Его няня нахмурилась.
– Что ты сказала?
– Это правда. Отец помог ему с большим приданым, которое он затребовал. Сейчас наш кузен обрел достойную шеллан, и ты свободна.
– Нет, этого не может быть…
Когда женщины скрылись в доме, закрыв за собой дверь, Кор попытался подняться на ноги и заглянуть в окно. Через толстое, пузырчатое стекло он наблюдал, как его няня отступает назад в шоке и неверии. Другая женщина, однако, развеяла ее сомнения, после чего последовала заминка… и на его глазах произошли метаморфозы.
Воистину, невиданная радость поглотила его няню, словно она была потухшим камином, в котором вновь растопили огонь, исчез тот уродливый призрак, к которому он привык.
Она сияла, даже несмотря на ее лохмотья.
Ее губы шевелились, и хотя он не мог услышать ее голос, Кор понял, что она шептала: «Я свободна… свободна!».
Сквозь мутное стекло он наблюдал, как она оглянулась по сторонам, словно в поисках ценных вещей.
Она бросит его, подумал он, охваченный паникой.
И словно прочитав его мысли, няня помедлила и посмотрела прямо на него через стекло, пламя камина играло на ее раскрасневшемся, радостном лице.
Их взгляды встретились, и он положил ладони на поверхность стекла, умоляя.
– Возьми меня с собой, – прошептал он. – Не бросай меня здесь...

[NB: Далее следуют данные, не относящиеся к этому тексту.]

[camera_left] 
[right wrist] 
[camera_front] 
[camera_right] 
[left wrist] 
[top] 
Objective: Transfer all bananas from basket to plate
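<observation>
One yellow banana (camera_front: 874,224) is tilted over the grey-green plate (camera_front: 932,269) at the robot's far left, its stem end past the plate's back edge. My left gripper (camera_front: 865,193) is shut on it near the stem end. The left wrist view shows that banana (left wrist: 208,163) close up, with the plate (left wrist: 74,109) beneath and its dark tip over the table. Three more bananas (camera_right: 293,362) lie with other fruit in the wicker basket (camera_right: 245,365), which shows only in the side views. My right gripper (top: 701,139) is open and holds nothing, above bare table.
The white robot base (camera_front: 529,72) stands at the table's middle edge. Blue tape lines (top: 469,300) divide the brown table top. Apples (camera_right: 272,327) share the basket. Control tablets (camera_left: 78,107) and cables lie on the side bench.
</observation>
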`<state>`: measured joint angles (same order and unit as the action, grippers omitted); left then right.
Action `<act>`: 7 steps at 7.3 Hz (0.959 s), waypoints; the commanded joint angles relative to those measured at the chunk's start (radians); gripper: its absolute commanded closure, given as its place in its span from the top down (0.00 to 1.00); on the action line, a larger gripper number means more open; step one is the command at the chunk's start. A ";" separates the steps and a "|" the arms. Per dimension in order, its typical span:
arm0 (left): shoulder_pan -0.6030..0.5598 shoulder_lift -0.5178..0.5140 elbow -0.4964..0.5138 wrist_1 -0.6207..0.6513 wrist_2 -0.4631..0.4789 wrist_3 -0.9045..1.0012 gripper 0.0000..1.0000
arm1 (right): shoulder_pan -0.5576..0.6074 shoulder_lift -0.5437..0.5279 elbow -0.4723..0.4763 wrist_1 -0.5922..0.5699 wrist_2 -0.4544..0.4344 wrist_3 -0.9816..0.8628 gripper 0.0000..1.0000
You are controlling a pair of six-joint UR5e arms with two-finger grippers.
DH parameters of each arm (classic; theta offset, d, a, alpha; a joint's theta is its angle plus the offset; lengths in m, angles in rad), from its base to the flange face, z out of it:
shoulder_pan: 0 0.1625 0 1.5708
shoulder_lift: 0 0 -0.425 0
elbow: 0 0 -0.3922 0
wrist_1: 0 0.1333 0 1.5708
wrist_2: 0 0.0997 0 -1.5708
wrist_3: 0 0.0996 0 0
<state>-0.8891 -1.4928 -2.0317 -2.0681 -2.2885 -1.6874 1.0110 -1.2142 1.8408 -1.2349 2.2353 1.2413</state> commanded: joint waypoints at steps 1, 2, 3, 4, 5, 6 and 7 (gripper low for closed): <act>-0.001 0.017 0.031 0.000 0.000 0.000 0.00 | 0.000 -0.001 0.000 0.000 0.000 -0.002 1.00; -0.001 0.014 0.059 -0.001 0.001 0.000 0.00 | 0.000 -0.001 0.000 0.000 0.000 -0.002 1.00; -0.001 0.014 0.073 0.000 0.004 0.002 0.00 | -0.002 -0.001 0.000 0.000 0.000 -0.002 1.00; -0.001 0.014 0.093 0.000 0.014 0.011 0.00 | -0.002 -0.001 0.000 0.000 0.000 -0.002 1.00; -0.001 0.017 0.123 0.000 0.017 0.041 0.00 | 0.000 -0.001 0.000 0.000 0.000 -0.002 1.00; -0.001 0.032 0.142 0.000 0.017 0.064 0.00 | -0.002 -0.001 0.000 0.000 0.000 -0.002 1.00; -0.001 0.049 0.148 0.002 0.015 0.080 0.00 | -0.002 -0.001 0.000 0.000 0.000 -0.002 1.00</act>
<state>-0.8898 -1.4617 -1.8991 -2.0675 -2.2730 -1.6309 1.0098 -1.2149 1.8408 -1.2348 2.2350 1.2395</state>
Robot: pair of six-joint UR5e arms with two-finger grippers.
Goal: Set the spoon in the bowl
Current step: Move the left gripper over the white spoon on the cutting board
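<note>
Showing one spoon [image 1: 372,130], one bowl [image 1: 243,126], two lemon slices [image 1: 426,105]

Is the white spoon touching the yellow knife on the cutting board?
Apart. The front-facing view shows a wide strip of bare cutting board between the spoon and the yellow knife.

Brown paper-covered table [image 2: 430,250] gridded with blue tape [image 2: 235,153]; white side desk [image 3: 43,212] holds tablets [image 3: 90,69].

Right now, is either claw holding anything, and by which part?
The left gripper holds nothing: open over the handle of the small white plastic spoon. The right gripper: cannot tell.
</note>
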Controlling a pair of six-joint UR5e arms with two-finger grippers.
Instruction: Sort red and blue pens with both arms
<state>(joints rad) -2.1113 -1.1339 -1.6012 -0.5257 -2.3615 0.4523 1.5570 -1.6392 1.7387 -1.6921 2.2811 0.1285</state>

Другая женщина посмотрела в его сторону, и она поморщилась так, словно ей стало тошно при виде него. Она сказала что-то няне, и та, кто заботилась о нем всю его жизнь, ответила не сразу. Но потом ее лицо задеревенело, она выпрямилась так, будто противостояла порыву сильного ветра.
Он заколотил по окну.
– Не бросай меня! Умоляю!
Когда женщины отвернулись от него и вышли из дома, он бросился вперед, пытаясь нагнать их прежде, чем они скроются в карете.
– Возьмите меня с собой!
Он достиг конца цепи, и от рывка в районе шеи отскочил назад, жестко приземляясь на задницу, из легких вышибло воздух.
Женщина в прекрасных одеждах даже не взглянула на него, собрав юбки и пригнув голову, забираясь в карету. А его няня поспешила за ней, прикрывая рукой глаза, чтобы не видеть его.
– Помоги мне! – кричал он, впиваясь пальцами в цепь, царапая свою плоть. – Что со мной станет!
Один из лакеев закрыл позолоченную дверь. А потом доджен помедлил, прежде чем вернуться на свое место в задней части кареты.
– Недалеко отсюда есть приют, – сказал он хрипло. – Освободи себя и пройди пятьдесят лохенов[27] на север. Там ты найдешь других.
– Помоги мне! – закричал Кор, когда кучер щелкнул поводьями, и лошади рванули вскачь по земляной дороге.
Он продолжал кричать им вслед, но топот копыт становился все тише… пока не исчез вовсе.
Ветер дул вокруг него, дорожки из слез застыли на щеках, а сердце билось в его ушах, лишая слуха. От приступа страха ему стало так жарко, что он скинул плащ, и кровь полилась с его шеи на голую грудь и огромные штаны.
Пятьдесят лохенов? Приют?
Освободиться?
Простые слова, брошенные от приступа вины. Но ему никто не помог.
Нет, подумал он. Сейчас он мог надеяться лишь на себя.
Как бы ему ни хотелось свернуться в клубок и заплакать от страха и горя, он понимал, что должен взять себя в руки и найти убежище. И держа эту мысль в голове, он взял эмоции под контроль и обеими руками сжал цепь. Подавшись назад, он изо всех сил дернул свою привязь, пытаясь освободиться, и звенья протестующе заскрипели.
Пытаясь вырваться на свободу, он отстраненно думал о том, что карета не могла уехать далеко. Он мог бы попытаться догнать ее, если удастся освободиться и бежать достаточно быстро…
И также он сказал себе, что уехавшая женщина не была на самом деле его мамэн, что лгала на протяжении долго времени. Нет, это была его няня.
27
Единица измерения, по всей видимости Древнего Языка, но разъяснений Уорд нет.